Mais uma decisão que garante partilha das verbas trabalhistas adquiridas ao longa da união

Após fim do casamento mulher tem direito a partilha de verba trabalhista, decide TJRO

30/10/2013 Fonte: Assessoria de Comunicação do IBDFAM
No último dia 24, o Tribunal de Justiça de Rondônia (TJRO), entendeu que as verbas trabalhistas, com período aquisitivo na constância da união, são partilháveis após o divórcio do casal.

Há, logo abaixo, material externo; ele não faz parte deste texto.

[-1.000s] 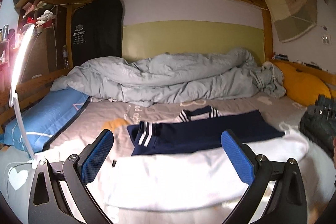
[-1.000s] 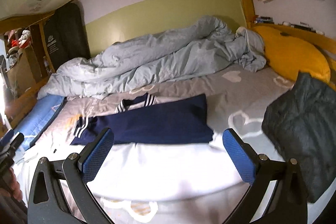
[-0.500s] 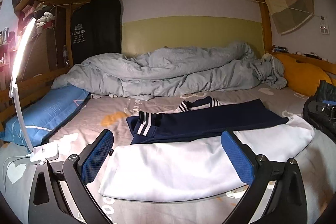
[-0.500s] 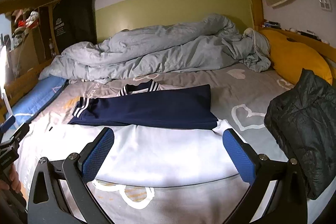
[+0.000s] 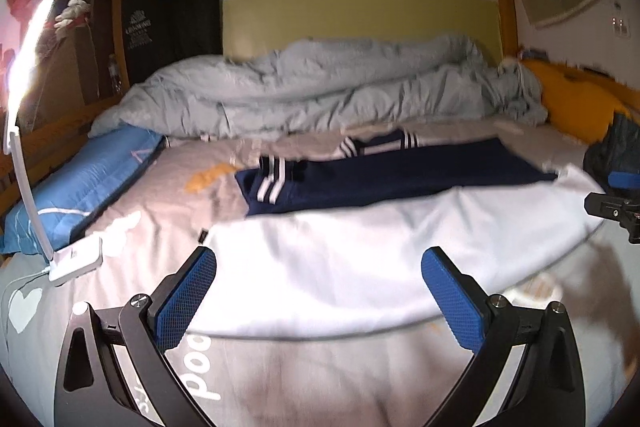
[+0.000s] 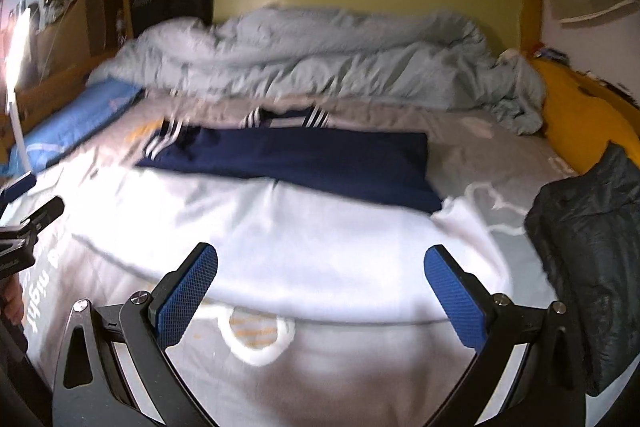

Em primeira instância foi negado à mulher o direito à parte dos créditos trabalhistas devidos ao ex-marido. O juízo de 1º grau negou a partilha de ações trabalhistas, por haver apenas expectativa de direito e também a pensão para a ex-esposa considerando que, atualmente, está em vigência a igualdade entre homens e mulheres conforme o §5º do artigo 226 da Constituição Federal, bem como porque a postulante exerce atividade remunerada. A mulher apelou da sentença.
 
O desembargador Raduan Miguel Filho, presidente do Ibdfam de Rondônia, deu provimento parcial ao recurso interposto pela mulher entendendo que a verba adquirida enquanto estavam casados faz parte do patrimônio em comum do casal, por isso a verba trabalhista deve ser partilhada. Já quanto ao pagamento de pensão, o relator negou. A votação foi unânime.
 
Em seu voto, Raduan Filho diz que o entendimento jurisprudencial do Superior Tribunal de Justiça (STJ) é pela partilha das verbas trabalhistas adquiridas na constância do casamento, visto que constituem patrimônio comum. “Destarte, assiste razão à apelante, pois tem ela direito à partilha dos créditos trabalhistas cuja aquisição ocorreu no período em que hígido o casamento. Importante ressaltar que, se os direitos trabalhistas do apelado tivessem sido observados, a sua retribuição pelo trabalho seria maior e reverteria para a família, que também foi privada pela inobservância das normas laborais. Sendo assim, afigura-se injusto que só o apelado goze da reposição financeira obtida na via judicial, cujo cálculo retroagiu à época em que estava casado”, disse.
 
Entretanto, o presidente do Ibdfam/ RO negou o pedido de pensão alimentícia por considerar que o referido auxílio é excepcional e “não se presta para assegurar conveniências”. Segundo ele, “é cediço que, no casamento, os cônjuges se devem mútua assistência e, quando rompida a relação, havendo impossibilidade de um deles prover seu próprio sustento, compete ao outro prestar o socorro alimentar. Entretanto, o referido auxílio é excepcional e somente se admite quando existe a necessidade, pois a concessão dos alimentos não se presta para assegurar conveniências. A jurisprudência do Superior Tribunal de Justiça (STJ) tem dado atenção à questão dos alimentos para ex-cônjuges, considerando a obrigação uma exceção à regra, incidente apenas quando configurada a dependência do outro ou a carência de assistência alheia”.
 
Além disso, o desembargador reflete que, de acordo com os autos a apelante é funcionária pública, e não depende economicamente do marido. “Ante o exposto, dou parcial provimento ao apelo para incluir na partilha as verbas trabalhistas recebidas pelo varão e que não possuam caráter indenizatório. Os demais termos da sentença permanecem inalterados”.